I have come to the conclusion that we humans have more in common with lemmings than we do with our cousins the apes.
I swear if I ran through a crowd of people on my way to cliff edge, at least a dozen would follow, and half of those would also jump off the cliff.
Have you noticed when parking in an empty car park, that the very next car to arrive makes a beeline towards where you are and pulls up right next you. And parks so close that opening a door is nigh on impossible.
Or, you arrive early somewhere and take a seat that hopefully is a little way away from the madding crowd. And low and behold, the family with the dysfunctional children walk past 20 empty rows and plonk themselves right next to you. Talk about fatal attraction - if that happens to me once more there will be a fatality.
How about this one - you're out to dinner for the first time in months with your beloved in a near empty restaurant, enjoying the peace and quiet, being able to have a conversation without having to shout over 100 other voices and what happens. A warring couple are placed on the next-door table and they spend the evening either hissing at each other, or sitting there in sullen silence.
And a suggestion for followers of fashion, a least a lemming only makes a mistake once; they're not repeat offenders.
On the other hand you have those who couldn't give a tinker's curse what the rest of the world thinks.
I had the misfortune a while ago of having to cross the Auckland harbour bridge and enter the dark side of our fair, now super, city. You see, to me going south of the bridge is like entering Rod Serling's Twilight Zone and yet again I was not to be disappointed.
I had to attend a meeting of PR people in regards to a couple of stories I might be writing. Needless to say, we had to meet at a restaurant/bar in Ponsonby, or was it Parnell?
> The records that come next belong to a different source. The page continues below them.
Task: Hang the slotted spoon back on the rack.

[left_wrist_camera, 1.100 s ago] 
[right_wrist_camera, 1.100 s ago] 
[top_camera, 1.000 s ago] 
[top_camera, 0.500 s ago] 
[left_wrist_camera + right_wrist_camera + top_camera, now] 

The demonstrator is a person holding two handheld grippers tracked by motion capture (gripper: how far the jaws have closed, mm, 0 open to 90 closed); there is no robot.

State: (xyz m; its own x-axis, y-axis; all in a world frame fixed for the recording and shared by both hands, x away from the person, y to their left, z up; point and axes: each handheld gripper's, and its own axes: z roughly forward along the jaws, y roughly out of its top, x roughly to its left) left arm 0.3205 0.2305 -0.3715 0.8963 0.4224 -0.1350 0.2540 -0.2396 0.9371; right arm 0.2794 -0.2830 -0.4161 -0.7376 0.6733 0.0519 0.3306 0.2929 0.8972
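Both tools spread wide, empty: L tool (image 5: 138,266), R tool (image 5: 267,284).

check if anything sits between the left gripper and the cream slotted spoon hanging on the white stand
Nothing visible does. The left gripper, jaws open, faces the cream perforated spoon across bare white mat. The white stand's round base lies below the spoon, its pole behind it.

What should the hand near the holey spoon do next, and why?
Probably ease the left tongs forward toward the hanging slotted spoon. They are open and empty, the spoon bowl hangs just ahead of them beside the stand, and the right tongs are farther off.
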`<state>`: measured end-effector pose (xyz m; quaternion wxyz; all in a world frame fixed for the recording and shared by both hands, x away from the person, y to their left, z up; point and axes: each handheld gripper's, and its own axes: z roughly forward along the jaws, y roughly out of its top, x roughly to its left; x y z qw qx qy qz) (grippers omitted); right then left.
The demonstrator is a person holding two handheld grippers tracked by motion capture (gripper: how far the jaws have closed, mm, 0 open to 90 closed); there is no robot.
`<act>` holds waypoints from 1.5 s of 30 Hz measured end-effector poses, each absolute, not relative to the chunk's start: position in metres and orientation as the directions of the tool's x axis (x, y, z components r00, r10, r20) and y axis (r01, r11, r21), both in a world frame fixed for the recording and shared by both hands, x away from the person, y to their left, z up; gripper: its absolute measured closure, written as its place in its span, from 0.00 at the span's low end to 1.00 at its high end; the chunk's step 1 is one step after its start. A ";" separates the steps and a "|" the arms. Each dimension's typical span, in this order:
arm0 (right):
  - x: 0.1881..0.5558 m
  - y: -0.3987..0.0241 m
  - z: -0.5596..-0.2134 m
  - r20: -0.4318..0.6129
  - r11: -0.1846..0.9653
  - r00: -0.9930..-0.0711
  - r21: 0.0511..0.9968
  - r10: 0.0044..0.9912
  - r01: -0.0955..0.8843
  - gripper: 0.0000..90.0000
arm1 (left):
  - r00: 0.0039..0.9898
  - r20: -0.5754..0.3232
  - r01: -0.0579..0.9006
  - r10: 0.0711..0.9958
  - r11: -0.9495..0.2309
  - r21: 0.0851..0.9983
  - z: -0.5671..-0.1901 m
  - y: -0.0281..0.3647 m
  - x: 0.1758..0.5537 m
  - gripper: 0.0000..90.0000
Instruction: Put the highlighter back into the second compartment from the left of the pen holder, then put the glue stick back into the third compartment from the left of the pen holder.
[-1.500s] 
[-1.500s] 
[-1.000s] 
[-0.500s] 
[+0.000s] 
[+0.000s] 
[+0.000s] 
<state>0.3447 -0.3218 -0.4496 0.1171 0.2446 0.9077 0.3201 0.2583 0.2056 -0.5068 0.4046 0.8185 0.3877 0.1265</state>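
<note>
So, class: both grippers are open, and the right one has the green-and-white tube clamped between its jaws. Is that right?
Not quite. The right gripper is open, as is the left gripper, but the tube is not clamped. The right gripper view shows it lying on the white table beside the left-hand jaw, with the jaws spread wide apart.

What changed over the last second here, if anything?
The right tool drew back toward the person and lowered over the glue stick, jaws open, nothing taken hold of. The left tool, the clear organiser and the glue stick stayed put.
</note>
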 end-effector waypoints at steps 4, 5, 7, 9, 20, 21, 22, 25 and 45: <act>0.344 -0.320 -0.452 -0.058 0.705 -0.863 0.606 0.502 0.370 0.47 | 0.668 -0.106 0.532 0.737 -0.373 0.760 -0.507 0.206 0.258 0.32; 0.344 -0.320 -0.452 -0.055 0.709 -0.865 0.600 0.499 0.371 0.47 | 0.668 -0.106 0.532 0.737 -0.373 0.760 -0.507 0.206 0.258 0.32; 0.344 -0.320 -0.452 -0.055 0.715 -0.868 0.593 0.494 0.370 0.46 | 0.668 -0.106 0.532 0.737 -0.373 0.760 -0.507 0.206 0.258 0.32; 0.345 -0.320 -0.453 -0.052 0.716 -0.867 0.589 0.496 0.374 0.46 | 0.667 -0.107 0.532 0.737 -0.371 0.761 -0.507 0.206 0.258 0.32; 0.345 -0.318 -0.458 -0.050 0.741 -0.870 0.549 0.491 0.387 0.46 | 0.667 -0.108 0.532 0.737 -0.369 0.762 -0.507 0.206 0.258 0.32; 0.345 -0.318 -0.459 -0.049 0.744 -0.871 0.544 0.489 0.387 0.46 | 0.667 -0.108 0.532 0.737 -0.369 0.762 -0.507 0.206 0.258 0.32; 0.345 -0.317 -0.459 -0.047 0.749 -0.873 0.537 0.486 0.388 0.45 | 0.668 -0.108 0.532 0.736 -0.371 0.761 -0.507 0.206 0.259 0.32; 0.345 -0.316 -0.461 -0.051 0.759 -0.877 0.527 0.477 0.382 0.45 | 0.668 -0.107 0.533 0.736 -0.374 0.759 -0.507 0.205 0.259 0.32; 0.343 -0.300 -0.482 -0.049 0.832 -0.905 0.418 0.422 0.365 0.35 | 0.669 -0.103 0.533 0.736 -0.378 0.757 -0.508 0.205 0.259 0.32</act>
I had just parked my car and was checking there was enough room for the vehicle in front to get out when I heard a woman talking to me.
I turned around and this apparition wearing God knows what was approaching screeching like a shrew not to worry as she was used to driving in Auckland and getting in and out of tight places. I thought okay and got out of the car.
I had only gone a few paces when I realised I'd left my notes in the car so I went to passenger side of the car. As I was about to put the key in the door I heard the woman start the Mini, rev it up and bang it into gear. She popped the clutch and promptly reversed straight into the front of my car, which moved about half a foot backwards so I missed putting the key in the keyhole.
She opened her door, leaned out and asked what happened. By this stage my jaw was on the pavement but I managed to stammer that she had just reversed into my car. I then asked her if she used her mirrors for anything other than lipstick and eyeliner and what was her problem.
Ignoring the question she asked if there was any damage, "not much really I said", at which point she said my car was a pile of rubbish anyway so it didn't matter, slammed her door shut and promptly drove off. I was too gob-smacked to get the number plate.